[What to work on]:
Every record that appears below should be transcribed exactly.

+++++

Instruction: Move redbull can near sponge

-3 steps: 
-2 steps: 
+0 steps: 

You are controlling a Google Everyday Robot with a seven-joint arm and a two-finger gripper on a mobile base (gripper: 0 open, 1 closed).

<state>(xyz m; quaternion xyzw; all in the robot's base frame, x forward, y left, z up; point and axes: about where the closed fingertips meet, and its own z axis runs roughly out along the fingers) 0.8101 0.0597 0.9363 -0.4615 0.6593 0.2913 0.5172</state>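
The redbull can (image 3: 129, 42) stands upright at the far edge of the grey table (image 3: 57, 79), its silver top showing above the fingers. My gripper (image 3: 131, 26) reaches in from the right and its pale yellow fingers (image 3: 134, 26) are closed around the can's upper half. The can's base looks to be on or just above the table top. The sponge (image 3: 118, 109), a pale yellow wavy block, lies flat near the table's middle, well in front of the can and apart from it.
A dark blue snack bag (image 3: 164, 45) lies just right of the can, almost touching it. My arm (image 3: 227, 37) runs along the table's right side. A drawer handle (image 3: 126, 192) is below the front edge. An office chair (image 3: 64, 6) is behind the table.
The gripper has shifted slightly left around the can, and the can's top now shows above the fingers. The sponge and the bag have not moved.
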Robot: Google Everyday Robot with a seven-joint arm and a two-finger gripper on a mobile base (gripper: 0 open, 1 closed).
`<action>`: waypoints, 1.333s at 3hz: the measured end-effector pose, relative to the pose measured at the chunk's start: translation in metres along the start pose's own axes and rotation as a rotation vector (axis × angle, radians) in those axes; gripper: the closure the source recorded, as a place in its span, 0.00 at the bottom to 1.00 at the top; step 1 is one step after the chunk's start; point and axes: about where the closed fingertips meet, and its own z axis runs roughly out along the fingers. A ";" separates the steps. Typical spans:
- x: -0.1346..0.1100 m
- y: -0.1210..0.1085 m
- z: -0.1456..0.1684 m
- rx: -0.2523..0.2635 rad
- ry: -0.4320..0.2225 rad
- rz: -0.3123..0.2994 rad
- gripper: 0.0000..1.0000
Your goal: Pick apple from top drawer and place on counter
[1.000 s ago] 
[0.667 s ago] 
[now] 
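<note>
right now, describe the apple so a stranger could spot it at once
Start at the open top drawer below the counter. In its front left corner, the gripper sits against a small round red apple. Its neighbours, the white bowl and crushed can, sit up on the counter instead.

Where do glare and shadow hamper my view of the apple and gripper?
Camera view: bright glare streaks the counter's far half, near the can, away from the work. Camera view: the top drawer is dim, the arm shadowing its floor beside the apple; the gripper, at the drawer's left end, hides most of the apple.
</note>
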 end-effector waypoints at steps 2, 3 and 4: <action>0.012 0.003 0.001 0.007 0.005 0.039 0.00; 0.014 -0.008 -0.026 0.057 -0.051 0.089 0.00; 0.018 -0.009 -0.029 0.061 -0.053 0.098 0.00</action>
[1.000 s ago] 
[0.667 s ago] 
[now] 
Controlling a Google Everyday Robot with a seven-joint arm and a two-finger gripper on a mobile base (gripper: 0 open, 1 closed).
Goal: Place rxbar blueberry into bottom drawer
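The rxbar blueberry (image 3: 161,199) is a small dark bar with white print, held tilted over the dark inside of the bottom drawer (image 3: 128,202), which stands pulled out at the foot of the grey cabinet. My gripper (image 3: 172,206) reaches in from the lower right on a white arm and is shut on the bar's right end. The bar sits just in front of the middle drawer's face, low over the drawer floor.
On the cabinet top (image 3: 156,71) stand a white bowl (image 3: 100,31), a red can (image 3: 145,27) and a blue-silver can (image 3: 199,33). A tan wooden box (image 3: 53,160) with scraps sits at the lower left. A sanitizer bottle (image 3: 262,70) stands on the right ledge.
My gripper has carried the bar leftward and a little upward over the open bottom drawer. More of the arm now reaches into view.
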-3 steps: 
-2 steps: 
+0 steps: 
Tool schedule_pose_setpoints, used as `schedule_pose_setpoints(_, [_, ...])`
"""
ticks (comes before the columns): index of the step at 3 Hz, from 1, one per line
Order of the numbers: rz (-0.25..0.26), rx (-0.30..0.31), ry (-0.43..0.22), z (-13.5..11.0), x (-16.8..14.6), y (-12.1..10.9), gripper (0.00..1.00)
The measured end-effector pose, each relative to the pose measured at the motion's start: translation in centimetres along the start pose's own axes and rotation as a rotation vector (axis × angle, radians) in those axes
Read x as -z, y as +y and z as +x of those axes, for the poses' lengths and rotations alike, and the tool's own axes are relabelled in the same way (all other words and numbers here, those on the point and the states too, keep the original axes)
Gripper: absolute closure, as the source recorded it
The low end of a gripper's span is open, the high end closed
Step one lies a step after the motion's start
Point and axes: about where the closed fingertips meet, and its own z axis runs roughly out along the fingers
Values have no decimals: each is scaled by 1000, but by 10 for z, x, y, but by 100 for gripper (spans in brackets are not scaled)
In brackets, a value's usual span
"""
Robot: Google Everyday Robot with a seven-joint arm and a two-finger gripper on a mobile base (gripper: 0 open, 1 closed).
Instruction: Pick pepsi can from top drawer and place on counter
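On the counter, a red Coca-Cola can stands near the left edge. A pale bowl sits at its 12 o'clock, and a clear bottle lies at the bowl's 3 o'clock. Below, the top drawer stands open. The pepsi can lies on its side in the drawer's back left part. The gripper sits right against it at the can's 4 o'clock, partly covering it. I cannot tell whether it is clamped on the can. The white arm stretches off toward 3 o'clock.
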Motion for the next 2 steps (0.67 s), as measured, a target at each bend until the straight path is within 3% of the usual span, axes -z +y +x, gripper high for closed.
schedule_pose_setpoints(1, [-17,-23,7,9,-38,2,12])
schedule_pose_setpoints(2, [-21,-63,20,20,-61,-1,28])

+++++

[Worked solution]:
Instruction: Move redbull can near sponge

-3 steps: 
-2 steps: 
+0 steps: 

You are controlling a Google Everyday Robot with a seven-joint arm and a two-finger gripper on a mobile base (gripper: 0 open, 1 closed).

<state>(xyz m; quaternion xyzw; all in the robot's base frame, x forward, y left, z up; point and axes: about where the closed fingertips meet, and its own z axis runs roughly out along the fingers) 0.8101 0.0597 0.9363 -0.4615 0.6593 0.2913 0.5172</state>
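The redbull can (image 3: 129, 42) stands upright at the far edge of the grey table (image 3: 57, 79), its silver top showing above the fingers. My gripper (image 3: 131, 26) reaches in from the right and its pale yellow fingers (image 3: 134, 26) are closed around the can's upper half. The can's base looks to be on or just above the table top. The sponge (image 3: 118, 109), a pale yellow wavy block, lies flat near the table's middle, well in front of the can and apart from it.
A dark blue snack bag (image 3: 164, 45) lies just right of the can, almost touching it. My arm (image 3: 227, 37) runs along the table's right side. A drawer handle (image 3: 126, 192) is below the front edge. An office chair (image 3: 64, 6) is behind the table.
The gripper has shifted slightly left around the can, and the can's top now shows above the fingers. The sponge and the bag have not moved.
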Robot: Google Everyday Robot with a seven-joint arm and a two-finger gripper on a mobile base (gripper: 0 open, 1 closed).
`<action>`: waypoints, 1.333s at 3hz: the measured end-effector pose, relative to the pose measured at the chunk's start: translation in metres along the start pose's own axes and rotation as a rotation vector (axis × angle, radians) in those axes; gripper: the closure the source recorded, as a place in its span, 0.00 at the bottom to 1.00 at the top; step 1 is one step after the chunk's start; point and axes: about where the closed fingertips meet, and its own z axis runs roughly out along the fingers. A ";" separates the steps. Typical spans:
- x: -0.1346..0.1100 m
- y: -0.1210..0.1085 m
- z: -0.1456..0.1684 m
- rx: -0.2523..0.2635 rad
- ry: -0.4320..0.2225 rad
- rz: -0.3123..0.2994 rad
- gripper: 0.0000..1.0000
Your goal: Pick apple from top drawer and place on counter
[1.000 s ago] 
[0.667 s ago] 
[now] 
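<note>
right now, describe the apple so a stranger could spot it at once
Start at the open top drawer below the counter. In its front left corner, the gripper sits against a small round red apple. Its neighbours, the white bowl and crushed can, sit up on the counter instead.

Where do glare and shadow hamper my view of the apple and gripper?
Camera view: bright glare streaks the counter's far half, near the can, away from the work. Camera view: the top drawer is dim, the arm shadowing its floor beside the apple; the gripper, at the drawer's left end, hides most of the apple.
</note>
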 end-effector waypoints at steps 2, 3 and 4: <action>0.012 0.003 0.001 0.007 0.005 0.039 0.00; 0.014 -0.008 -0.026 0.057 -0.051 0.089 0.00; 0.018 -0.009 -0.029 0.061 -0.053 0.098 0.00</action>
[1.000 s ago] 
[0.667 s ago] 
[now] 
Controlling a Google Everyday Robot with a seven-joint arm and a two-finger gripper on a mobile base (gripper: 0 open, 1 closed).
Goal: Place rxbar blueberry into bottom drawer
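The rxbar blueberry (image 3: 161,199) is a small dark bar with white print, held tilted over the dark inside of the bottom drawer (image 3: 128,202), which stands pulled out at the foot of the grey cabinet. My gripper (image 3: 172,206) reaches in from the lower right on a white arm and is shut on the bar's right end. The bar sits just in front of the middle drawer's face, low over the drawer floor.
On the cabinet top (image 3: 156,71) stand a white bowl (image 3: 100,31), a red can (image 3: 145,27) and a blue-silver can (image 3: 199,33). A tan wooden box (image 3: 53,160) with scraps sits at the lower left. A sanitizer bottle (image 3: 262,70) stands on the right ledge.
My gripper has carried the bar leftward and a little upward over the open bottom drawer. More of the arm now reaches into view.
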-3 steps: 
-2 steps: 
+0 steps: 
Tool schedule_pose_setpoints, used as `schedule_pose_setpoints(_, [_, ...])`
"""
ticks (comes before the columns): index of the step at 3 Hz, from 1, one per line
Order of the numbers: rz (-0.25..0.26), rx (-0.30..0.31), ry (-0.43..0.22), z (-13.5..11.0), x (-16.8..14.6), y (-12.1..10.9), gripper (0.00..1.00)
The measured end-effector pose, each relative to the pose measured at the motion's start: translation in centimetres along the start pose's own axes and rotation as a rotation vector (axis × angle, radians) in those axes
Read x as -z, y as +y and z as +x of those axes, for the poses' lengths and rotations alike, and the tool's own axes are relabelled in the same way (all other words and numbers here, those on the point and the states too, keep the original axes)
Gripper: absolute closure, as the source recorded it
The low end of a gripper's span is open, the high end closed
Step one lies a step after the motion's start
Point and axes: about where the closed fingertips meet, and its own z axis runs roughly out along the fingers
Values have no decimals: each is scaled by 1000, but by 10 for z, x, y, but by 100 for gripper (spans in brackets are not scaled)
In brackets, a value's usual span
"""
Robot: Google Everyday Robot with a seven-joint arm and a two-finger gripper on a mobile base (gripper: 0 open, 1 closed).
Instruction: Pick pepsi can from top drawer and place on counter
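On the counter, a red Coca-Cola can stands near the left edge. A pale bowl sits at its 12 o'clock, and a clear bottle lies at the bowl's 3 o'clock. Below, the top drawer stands open. The pepsi can lies on its side in the drawer's back left part. The gripper sits right against it at the can's 4 o'clock, partly covering it. I cannot tell whether it is clamped on the can. The white arm stretches off toward 3 o'clock.
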Motion for the next 2 steps (0.67 s), as measured, a target at each bend until the straight path is within 3% of the usual span, axes -z +y +x, gripper high for closed.
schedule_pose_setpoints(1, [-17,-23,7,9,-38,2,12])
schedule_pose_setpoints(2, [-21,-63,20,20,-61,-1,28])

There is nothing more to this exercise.